Naturally, most of us have been lucky enough to avoid many of the pitfalls of owning a credit card: the higher interest rates, the late penalties, and so on. Phew! We can count our blessings… or can we?

Well, let’s see, shall we… There are many ways that credit cards make things more expensive for you…

Credit Card Annual Fees

First, when you apply for a credit card for the first, there is the annual fee. Now, many cards waive the annual fees these days because there are so many choices on the market, and yet there it is in the Terms and Conditions. And if you are unlucky enough, you may find yourself paying for it anyway.

Transaction Costs

There are costs for each transaction that are paid to the credit card issuer: for withdrawals the fee is charged directly to you, and is in addition to any ATM or bank fees that you may incur; for purchases, the transaction fee is ‘hidden’ in the purchase cost of the item you are buying – typically these are 2-3%, but can sometimes be much higher; and if you do a balance transfer, separate fees will also apply. These are the costs are all billed to the consumer.

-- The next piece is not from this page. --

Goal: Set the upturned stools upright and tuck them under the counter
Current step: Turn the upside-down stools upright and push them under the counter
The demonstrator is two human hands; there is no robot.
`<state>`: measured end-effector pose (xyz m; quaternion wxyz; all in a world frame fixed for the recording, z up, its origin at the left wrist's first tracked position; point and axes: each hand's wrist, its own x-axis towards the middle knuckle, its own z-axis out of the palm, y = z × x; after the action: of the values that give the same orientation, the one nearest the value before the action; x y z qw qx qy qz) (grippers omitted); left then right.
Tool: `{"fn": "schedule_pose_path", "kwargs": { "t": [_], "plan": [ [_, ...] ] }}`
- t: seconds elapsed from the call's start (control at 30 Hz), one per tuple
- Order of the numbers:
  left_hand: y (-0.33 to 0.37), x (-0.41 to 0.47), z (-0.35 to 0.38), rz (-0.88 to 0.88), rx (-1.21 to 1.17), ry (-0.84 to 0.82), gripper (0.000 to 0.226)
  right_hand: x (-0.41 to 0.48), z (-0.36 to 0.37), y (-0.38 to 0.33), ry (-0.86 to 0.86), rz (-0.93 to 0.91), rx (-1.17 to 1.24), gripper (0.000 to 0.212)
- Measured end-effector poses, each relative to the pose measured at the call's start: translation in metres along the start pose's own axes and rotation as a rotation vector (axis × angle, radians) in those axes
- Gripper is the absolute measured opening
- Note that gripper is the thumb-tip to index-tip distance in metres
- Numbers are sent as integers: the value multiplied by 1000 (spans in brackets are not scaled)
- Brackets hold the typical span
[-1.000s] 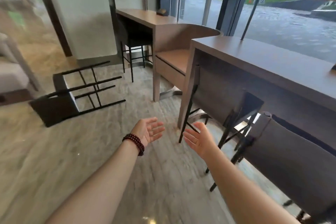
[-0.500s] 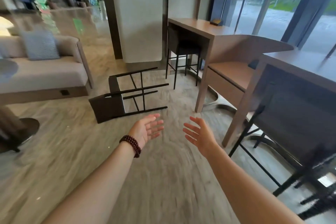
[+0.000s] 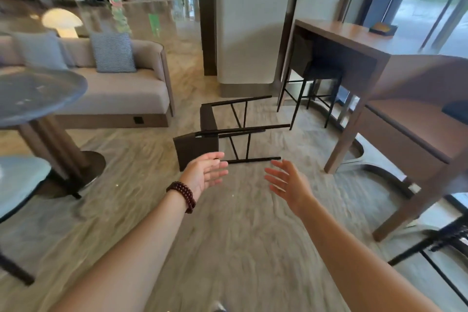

Of course, Annual Percentage Rate is the amount of interest that you must pay for borrowing the money. This is the most obvious kind of payment, and yet for consumers, it’s one of the most overlooked. Too many consumers simply look at the amount that must be paid every month, and figure if they can afford that, then it’s okay. Yet higher APRs mean that the amount of interest in terms of the total amount of dollars paid is going to be MUCH higher than you’d expect, and the debt will take much longer to pay off. Oh, and don’t forget there are so many kinds of APRs these days, each depends on the type of transaction taking place.

Exchange Fees

When you travel, and you find yourself charging things to the credit cards, there are additional ‘hidden costs’ that you need to be aware of. An item that is charged in Euros for example will include an exchange fee that will be calculated as part of the exchange from Euros to Dollars. This amount is usually not specified anywhere on your statement. Moreover, it’s quite difficult to figure out the exchange rate actually used for the conversion since the amount is usually credited at a different time or date from when you actually carried out the transaction.

Penalty Fees

There are a number of penalties, fees and increased interest rates that you may incur when you ‘forget’ to make a payment on time. I did this once, and found that I had incurred a $10 late fee. Naturally, I don’t do that anymore. But late fees can add up, and higher interest rates for late payment usually make things worse for the borrower, not better.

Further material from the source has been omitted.